A Clash of Mentalities

Israelis, Palestinians and Their Weird, Unique Legacies

Jerusalem from the Mount of Olives

Israelis and Palestinians have mentalities toward the other that are both weird and unique, wildly out of sync with reality, and equidistant from the norm for parties to a conflict. Given their relative strengths, Israeli and Palestinian positions reverse what one expects; Israel should be demanding, Palestinians pleading. One can debate long into the night which of them is the more absurdly inappropriate. Their origins go back nearly 1½ centuries.


History. At the very start of the Zionist enterprise in the 1880s, the two parties to what is now called the Palestinian-Israeli conflict developed distinctive, diametrically opposed, and enduring attitudes toward each other.
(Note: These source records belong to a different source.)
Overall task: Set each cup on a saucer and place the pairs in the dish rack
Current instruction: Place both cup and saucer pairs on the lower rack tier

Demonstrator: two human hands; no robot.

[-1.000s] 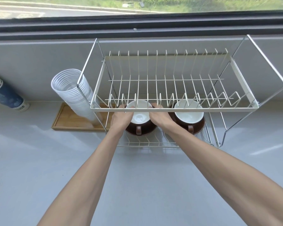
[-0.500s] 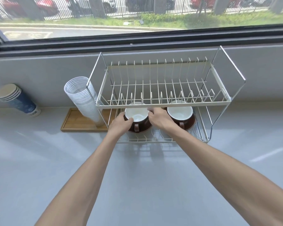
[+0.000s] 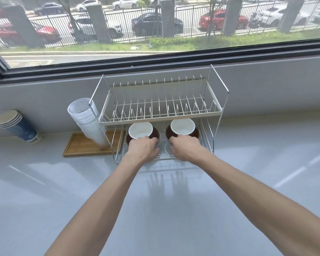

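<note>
- Two-tier wire dish rack (image 3: 160, 115) sits on the pale counter (image 3: 155, 209) against the wall under the window; top tier has nothing on it.
- Lower tier holds both pairs — left cup (image 3: 140, 130) on the left saucer (image 3: 155, 134), right cup (image 3: 182, 126) on the right saucer (image 3: 168, 133). Cups are white inside, saucers dark brown, and the two sets sit side by side with a small gap between them.
- Left hand (image 3: 143, 147) is at the front of the left pair, fingers curled over the near edge. It's touching there, but can't tell if it's actually gripping.
- Right hand (image 3: 185, 146) is the same story at the front of the right pair — knuckles up, fingers curled, grip hidden.
- Off to the left: a tilted stack of clear plastic cups (image 3: 87, 119) on a wooden tray (image 3: 85, 146), and a stack of blue paper cups (image 3: 17, 126) lying near the wall.
</note>
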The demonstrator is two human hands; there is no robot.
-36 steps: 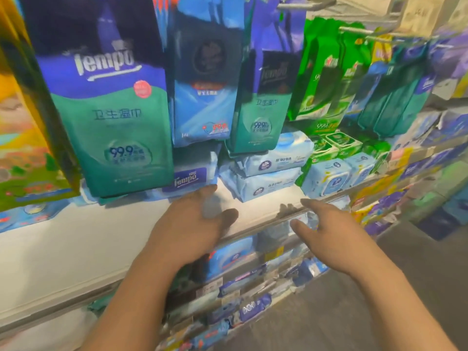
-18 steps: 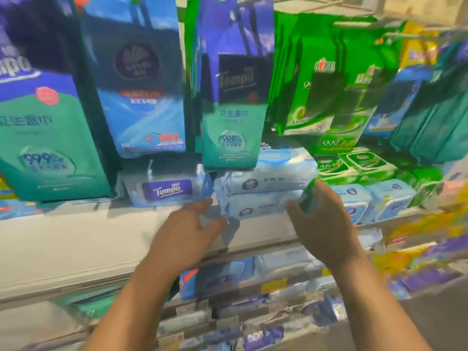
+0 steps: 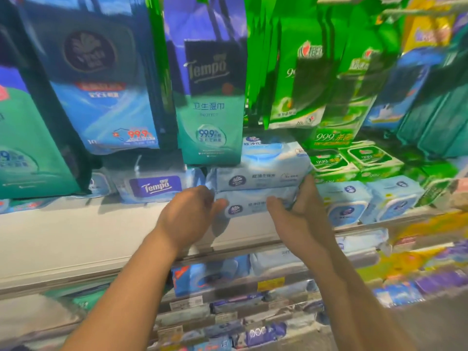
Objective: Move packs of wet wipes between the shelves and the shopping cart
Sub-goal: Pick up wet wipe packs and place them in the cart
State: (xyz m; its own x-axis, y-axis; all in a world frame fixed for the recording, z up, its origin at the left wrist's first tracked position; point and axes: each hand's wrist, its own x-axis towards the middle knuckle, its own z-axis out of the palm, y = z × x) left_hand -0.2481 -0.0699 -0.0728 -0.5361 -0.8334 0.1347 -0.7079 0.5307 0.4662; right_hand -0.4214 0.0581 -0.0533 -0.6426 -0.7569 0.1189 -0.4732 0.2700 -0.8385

Origins. Zionists, from a position of weakness, making up a minute portion of Palestine’s population, adopted conciliation, a wary attempt to find mutual interests with Palestinians and establish good relations with them, with an emphasis on bringing them economic benefits. Symbolic of this mentality, Israel is the world’s only country created not through conquest but via the purchase of land. David Ben-Gurion eventually turned conciliation into communal policy and major Israeli figures such as Moshe Dayan and Shimon Peres continued with variants of it.

Palestinians, from a position of demographic strength and usually with great power patronage, adopted rejectionism, a resistance to all things Jewish and Zionist. Evoking the spirit of Muslim supremacy, under the guidance of Amin al-Husseini, it became more extreme with time, indeed genocidal and even suicidal. Just as Zionism celebrated the land in which Palestinians resided as unique and sacred, rejectionism followed suit, insisting on the uniqueness and sacredness of that land to them via Islamic Zionism. Major Palestinian figures, such as Yasir Arafat and Hamas leaders, continued with variants of this ideology.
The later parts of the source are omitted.